┌──

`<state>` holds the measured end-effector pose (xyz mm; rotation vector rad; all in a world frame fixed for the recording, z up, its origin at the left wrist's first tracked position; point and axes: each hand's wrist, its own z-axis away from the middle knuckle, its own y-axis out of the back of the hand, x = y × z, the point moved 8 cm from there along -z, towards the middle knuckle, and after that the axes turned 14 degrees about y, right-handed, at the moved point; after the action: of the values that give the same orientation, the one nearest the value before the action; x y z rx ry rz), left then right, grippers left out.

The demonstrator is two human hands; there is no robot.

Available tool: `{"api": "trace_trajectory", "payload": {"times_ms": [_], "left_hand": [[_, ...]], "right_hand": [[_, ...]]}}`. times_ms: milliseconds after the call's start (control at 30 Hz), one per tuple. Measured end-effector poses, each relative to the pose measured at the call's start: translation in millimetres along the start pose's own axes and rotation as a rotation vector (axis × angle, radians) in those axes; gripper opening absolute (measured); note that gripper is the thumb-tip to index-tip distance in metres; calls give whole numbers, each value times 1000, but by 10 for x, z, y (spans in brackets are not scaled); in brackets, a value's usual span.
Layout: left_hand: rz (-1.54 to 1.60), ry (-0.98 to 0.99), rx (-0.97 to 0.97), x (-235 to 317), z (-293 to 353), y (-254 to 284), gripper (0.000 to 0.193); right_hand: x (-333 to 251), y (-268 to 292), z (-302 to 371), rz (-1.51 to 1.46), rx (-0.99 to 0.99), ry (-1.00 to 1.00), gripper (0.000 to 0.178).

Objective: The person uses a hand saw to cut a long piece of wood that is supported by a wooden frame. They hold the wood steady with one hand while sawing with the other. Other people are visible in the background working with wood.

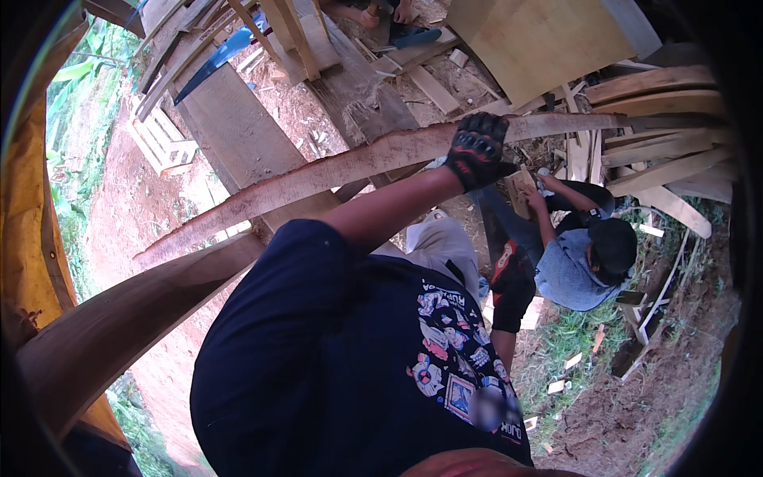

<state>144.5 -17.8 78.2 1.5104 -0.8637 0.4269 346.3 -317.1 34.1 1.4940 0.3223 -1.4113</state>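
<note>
A long wooden board [373, 155] with a rough, bark-edged side spans the view from the left to the stack at the right. My left hand [477, 151], in a black padded glove with red marks, is closed over it right of the middle. Lower down, beside my dark printed shirt, is my right hand [513, 272] in a black and red glove. Its fingers are not clear enough to show whether they are bent or hold anything. A crouching person [584, 258] in a grey top and dark cap has their hands near a small piece of wood [522, 191].
Long curved boards [660, 99] are stacked at the right. A plywood sheet [540, 44] leans at the top. Thick planks [246, 127] lie at the upper left, near a blue pointed object [218, 63]. A rounded timber [127, 326] crosses the lower left. Another person's hands [369, 16] show at the top.
</note>
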Motion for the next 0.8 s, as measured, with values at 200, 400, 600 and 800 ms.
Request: {"api": "trace_trajectory", "payload": {"times_ms": [200, 400, 600, 800], "left_hand": [[-287, 209, 98, -1003, 982, 1211, 103], [-384, 321, 67, -1635, 1388, 1771, 94], [-428, 237, 123, -1692, 1513, 1659, 82], [-438, 285, 147, -1637, 1305, 1406, 84]], "right_hand": [[-239, -269, -81, 308, -50, 341, 41], [-188, -458, -210, 128, -199, 152, 35], [-87, -522, -327, 44, -185, 151, 34], [-189, -175, 28, 96, -167, 280, 30]]}}
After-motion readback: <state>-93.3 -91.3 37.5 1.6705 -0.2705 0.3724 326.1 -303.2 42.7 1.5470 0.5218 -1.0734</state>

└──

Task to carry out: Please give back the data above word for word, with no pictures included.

Written solution:
`<state>` holds the measured end-effector pose (xyz mm; rotation vector rad; all in a world frame fixed for the recording, z up, its origin at the left wrist's first tracked position; point and axes: each hand's wrist, its own z-axis away from the middle knuckle, its own y-axis out of the back of the hand, x = y × z, the point moved 8 cm from there along -z, towards the middle knuckle, and after that the axes turned 14 degrees about y, right-handed, at the moved point; after the action: of the values that give the same orientation, the one nearest the value before the action; x y z rx ry rz), left then right, grippers left out.

The demonstrator is two human hands; there is no robot.

Available tool: `{"api": "trace_trajectory", "payload": {"times_ms": [_], "left_hand": [[_, ...]], "right_hand": [[_, ...]]}}`. times_ms: milliseconds after the call's start (control at 30 Hz), one per tuple. Measured end-effector poses, each relative to the pose measured at the call's start: translation in millimetres along the start pose's own axes and rotation as a rotation vector (axis × angle, radians) in those axes; gripper opening absolute (measured); note that gripper is the thumb-tip to index-tip distance in metres; calls give whole numbers, each value times 1000, but by 10 for x, z, y (spans in brackets are not scaled); in brackets, a value's usual span.
Layout: left_hand: rz (-1.54 to 1.60), ry (-0.98 to 0.99), rx (-0.97 to 0.97), x (-235 to 317), z (-293 to 353), y (-254 to 284), gripper (0.000 to 0.193); right_hand: x (-333 to 251), y (-268 to 292), z (-302 to 371), rz (-1.51 to 1.46), rx (-0.99 to 0.99), ry (-1.00 to 1.00), gripper (0.000 to 0.178).

Objective: The person uses a hand saw to cut a long piece of wood that is supported by a wooden frame. They hold the wood steady with one hand while sawing with the other. Other people are visible in the background working with wood.


<state>144.5 -17.8 78.2 1.5104 -0.8637 0.4269 346.3 -317.1 34.1 1.4940 0.3223 -1.4113</state>
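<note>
A long wooden board [373, 155] with a rough, bark-edged side spans the view from the left to the stack at the right. My left hand [477, 151], in a black padded glove with red marks, is closed over it right of the middle. Lower down, beside my dark printed shirt, is my right hand [513, 272] in a black and red glove. Its fingers are not clear enough to show whether they are bent or hold anything. A crouching person [584, 258] in a grey top and dark cap has their hands near a small piece of wood [522, 191].
Long curved boards [660, 99] are stacked at the right. A plywood sheet [540, 44] leans at the top. Thick planks [246, 127] lie at the upper left, near a blue pointed object [218, 63]. A rounded timber [127, 326] crosses the lower left. Another person's hands [369, 16] show at the top.
</note>
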Motion for the next 0.8 s, as measured, with values at 200, 400, 600 and 800 ms.
Request: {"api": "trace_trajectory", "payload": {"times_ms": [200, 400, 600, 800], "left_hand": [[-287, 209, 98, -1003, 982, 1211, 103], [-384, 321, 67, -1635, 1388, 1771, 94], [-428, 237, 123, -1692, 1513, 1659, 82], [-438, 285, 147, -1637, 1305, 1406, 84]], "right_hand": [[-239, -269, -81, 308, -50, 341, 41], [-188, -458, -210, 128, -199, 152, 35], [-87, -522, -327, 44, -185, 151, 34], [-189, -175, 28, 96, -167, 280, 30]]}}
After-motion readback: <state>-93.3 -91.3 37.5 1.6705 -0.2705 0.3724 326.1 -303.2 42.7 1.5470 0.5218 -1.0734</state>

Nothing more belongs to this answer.